Convert Research Paper PDF to Markdown

Academic PDFs are some of the worst documents to feed an LLM directly — multi-column layouts, footnotes, equations, citation noise. Convert to Markdown first and you get something every model and notes app can read properly.

Why convert PDFs to Markdown for this?

Research papers carry a lot of structure that matters: the abstract, the sections, the methodology, the results, the references. PDF buries that structure in a fixed two-column layout that text-extraction shreds. The result is sentences interleaved across columns, footnotes spliced into body text, and tables flattened beyond recognition. Converting to Markdown puts the structure back: the abstract is its own section, methodology and results have clear headings, and the LLM (or your notes app, or your literature-review database) can address each section directly. Citations come through as Markdown links where the PDF had hyperlinked references.

How to use t0md

Drop the paper PDF on t0md, copy or download the Markdown. For a single-paper Q&A session, paste it into Claude or ChatGPT — answers cite by section heading. For literature review at scale, save .md files into Obsidian, Notion or a Zettelkasten and link papers to each other by topic.

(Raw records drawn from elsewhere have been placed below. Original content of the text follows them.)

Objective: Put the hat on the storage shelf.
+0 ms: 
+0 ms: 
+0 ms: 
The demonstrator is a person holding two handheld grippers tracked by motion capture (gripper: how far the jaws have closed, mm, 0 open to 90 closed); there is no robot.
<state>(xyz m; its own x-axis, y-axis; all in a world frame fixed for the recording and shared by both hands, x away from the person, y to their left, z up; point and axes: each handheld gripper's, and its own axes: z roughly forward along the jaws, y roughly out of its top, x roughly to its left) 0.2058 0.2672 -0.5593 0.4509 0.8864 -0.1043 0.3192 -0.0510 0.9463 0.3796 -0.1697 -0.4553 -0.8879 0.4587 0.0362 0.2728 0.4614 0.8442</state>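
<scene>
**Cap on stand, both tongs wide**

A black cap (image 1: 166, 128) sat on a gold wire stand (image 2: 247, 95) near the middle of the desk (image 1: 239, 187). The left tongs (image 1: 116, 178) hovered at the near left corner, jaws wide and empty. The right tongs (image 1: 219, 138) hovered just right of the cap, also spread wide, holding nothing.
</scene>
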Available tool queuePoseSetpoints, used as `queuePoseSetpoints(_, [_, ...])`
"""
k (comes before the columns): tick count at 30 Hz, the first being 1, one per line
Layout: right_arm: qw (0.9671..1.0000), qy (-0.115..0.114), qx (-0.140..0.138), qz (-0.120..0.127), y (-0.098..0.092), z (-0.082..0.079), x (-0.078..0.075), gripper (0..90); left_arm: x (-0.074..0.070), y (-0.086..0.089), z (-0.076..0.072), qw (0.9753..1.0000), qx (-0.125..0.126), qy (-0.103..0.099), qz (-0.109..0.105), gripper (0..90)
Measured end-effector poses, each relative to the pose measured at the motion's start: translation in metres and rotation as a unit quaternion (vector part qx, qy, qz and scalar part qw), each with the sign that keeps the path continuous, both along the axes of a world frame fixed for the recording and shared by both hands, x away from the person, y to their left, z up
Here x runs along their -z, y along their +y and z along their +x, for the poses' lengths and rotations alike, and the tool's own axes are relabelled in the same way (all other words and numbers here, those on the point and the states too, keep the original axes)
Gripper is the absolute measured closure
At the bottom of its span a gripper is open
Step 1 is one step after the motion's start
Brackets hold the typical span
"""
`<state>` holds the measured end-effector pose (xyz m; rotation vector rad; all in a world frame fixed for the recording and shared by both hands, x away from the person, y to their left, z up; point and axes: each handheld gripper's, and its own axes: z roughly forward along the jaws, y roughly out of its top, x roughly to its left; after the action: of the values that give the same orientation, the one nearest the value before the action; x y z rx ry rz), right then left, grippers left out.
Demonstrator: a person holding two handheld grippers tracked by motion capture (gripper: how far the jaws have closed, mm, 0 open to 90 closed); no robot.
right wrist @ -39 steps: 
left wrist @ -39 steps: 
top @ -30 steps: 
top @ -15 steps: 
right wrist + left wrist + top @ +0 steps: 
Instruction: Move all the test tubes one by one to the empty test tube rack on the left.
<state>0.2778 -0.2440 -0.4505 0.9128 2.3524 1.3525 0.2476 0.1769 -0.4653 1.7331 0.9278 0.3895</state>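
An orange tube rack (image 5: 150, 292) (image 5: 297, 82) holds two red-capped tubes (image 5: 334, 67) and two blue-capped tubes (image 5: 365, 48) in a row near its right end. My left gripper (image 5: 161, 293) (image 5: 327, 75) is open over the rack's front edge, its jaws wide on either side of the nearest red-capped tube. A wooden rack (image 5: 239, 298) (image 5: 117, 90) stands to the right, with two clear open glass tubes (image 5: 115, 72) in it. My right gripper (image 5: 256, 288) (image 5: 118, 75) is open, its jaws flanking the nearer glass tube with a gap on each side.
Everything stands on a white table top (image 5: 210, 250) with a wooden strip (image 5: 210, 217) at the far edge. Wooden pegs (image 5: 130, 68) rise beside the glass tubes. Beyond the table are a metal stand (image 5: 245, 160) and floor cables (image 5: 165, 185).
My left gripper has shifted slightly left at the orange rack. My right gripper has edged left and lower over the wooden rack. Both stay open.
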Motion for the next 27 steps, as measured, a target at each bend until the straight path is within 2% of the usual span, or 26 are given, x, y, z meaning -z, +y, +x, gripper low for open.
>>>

For RAG over a paper corpus, convert all papers at ingest and embed by section — retrieval pulls the right methodology or results chunk for any question.

Related guides

Frequently asked questions

Do equations survive the conversion?

Inline equations come through as text; LaTeX-rendered display equations may flatten depending on how the PDF embedded them. For LaTeX preservation specifically, source from the arXiv .tex file rather than the compiled PDF.

What about citations and references?

References sections are preserved as bulleted lists. In-text citation markers (e.g. "[12]") come through as text. Hyperlinks in the PDF become Markdown links in the output.

Will the two-column layout cause problems?

No — t0md handles the column merging during extraction so the Markdown reads top-to-bottom in reading order, not column-by-column-by-column.